Museums, curators and art students use search engines and databases to access information on art works dating back hundreds of years.

But searches on art works by communities and cultures of color are often limited by an English, Eurocentric lexicon. Searches using Spanish words as common as “piñata” may yield few or even inaccurate results on Mexican American art.

Two professors on opposite sides of the U.S. created a digital portal that aims to fill that disparity.

Constance Cortez, professor Chicano/a Art History at the University of Texas Rio Grande Valley, and Karen Mary Davalos, professor of Chicano and Latino Studies at the University of Minnesota, Twin Cities, are the creators of “Mexican American Art Since 1848 (MAAS 1848).

The portal aggregates art and related documentation from digital collections across institutions like the Smithsonian American Art Museum, Calisphere at the University of California, and the Portal to Texas History at the University of North Texas.

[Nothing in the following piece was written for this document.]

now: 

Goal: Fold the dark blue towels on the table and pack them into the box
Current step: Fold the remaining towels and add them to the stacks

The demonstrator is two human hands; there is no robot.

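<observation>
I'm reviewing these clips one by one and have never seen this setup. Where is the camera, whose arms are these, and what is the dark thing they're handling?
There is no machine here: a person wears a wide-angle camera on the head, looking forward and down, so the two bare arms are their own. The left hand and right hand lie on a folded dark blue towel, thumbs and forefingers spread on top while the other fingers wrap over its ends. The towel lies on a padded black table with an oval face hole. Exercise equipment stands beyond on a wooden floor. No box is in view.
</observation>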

Davalos explained why, as a professor, she felt a need to create the database.

“When you teach in a more marginalized topic or understudied topic like Mexican American art, it’s really hard to get students to find things,” she said. “They’re just going to give up before they actually stumble on something credible.”

Cortez emphasized the importance of having access to heritage images and artwork.

“One of the best ways of learning about culture … is through the image,” she said. “It carries a lot of information. It makes things real-er.”

The portal is just one aspect of the larger Rhizomes initiative. Rhizomes will also include a book series, K-16 curriculum, and a map that showcases institutions across the country that house Mexican American art collections.